Ce dernier rappelle les faits : « Nous avons axé notre travail sur les vidéos de surveillance. La cause de cette altercation était le fait que Mr Fayed avait importuné des jeunes femmes dans la rame. Il ressort des témoignages qu’il y avait un vague lien entre Mr Fayed et les jeunes femmes ». Ce serait l’accusé qui aurait entraîné Babu à descendre du métro et aurait commencé à le pousser mais on sait aussi que les amis de Babu ont encerclé Mohamed Fayed, ils auraient essayé d’éviter le drame. Selon se amis, « Babu n’était pas bagarreur ni violent ».

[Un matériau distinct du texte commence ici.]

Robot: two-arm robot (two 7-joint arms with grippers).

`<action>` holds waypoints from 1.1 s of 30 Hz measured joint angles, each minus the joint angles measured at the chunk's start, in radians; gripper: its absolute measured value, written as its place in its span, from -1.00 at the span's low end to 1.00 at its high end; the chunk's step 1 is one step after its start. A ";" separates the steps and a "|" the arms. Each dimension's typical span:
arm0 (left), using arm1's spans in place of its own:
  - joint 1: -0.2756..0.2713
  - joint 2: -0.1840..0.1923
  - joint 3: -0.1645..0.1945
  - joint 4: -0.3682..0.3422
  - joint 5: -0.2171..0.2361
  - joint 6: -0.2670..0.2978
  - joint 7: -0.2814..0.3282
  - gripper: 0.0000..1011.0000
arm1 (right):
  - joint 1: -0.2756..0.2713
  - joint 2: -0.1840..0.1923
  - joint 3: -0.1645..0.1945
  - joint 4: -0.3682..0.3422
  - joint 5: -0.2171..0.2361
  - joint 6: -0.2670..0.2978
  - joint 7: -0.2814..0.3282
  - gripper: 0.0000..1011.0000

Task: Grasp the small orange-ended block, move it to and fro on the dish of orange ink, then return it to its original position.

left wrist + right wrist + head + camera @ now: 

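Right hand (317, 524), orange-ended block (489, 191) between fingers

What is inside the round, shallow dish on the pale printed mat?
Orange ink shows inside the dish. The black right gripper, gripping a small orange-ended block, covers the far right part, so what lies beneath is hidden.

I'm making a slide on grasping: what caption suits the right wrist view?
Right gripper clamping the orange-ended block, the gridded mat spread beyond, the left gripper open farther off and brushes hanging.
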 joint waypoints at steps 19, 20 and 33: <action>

L’accusé répond : « Je suis désolé, je m’excuse, je n’ai fait que me défendre ».

Une vidéo décevante

https://twitter.com/JasonJournalist/status/734805131741433857

En fin d’après-midi, l’assemblée visionne la fameuse vidéo sur laquelle repose l’enquête. Mais de mauvaise qualité, elle laisse à désirer et la Défense met ce défaut à profit. On y voit Mohammed Fayed frauder le métro à Stalingrad, changer à Pigalle, un paquet de bonbon à la main, accoster deux groupes de filles, mais sans violence ni attouchement. « Ont-elles l’air malheureuse ? » n’aura de cesse de répéter l’avocat de la défense : « Non » devra concéder le policer à la barre.

La séquence la plus importante est filmée de loin et coupée. On y voit un groupe d’individus se disputer, puis Babu tomber au milieu des voies. L’image la plus percutante est sans doute celle où ses proches se précipitent sur les rails pour hisser le corps inerte de leur ami. On y voit aussi Mohamed Fayed récupérer son paquet de bonbon et s’enfuir en courant : « je ne savais pas qu’il était mort » affirme-il. Les avocats de Mohamed Fayed insistent sur le fait que « les témoins directs qui l’accusent sont tous des proches de la victime ». L’audience reprendra demain à 9h30 avec des témoignages d’experts. Le procès durera jusqu’au 25 mai.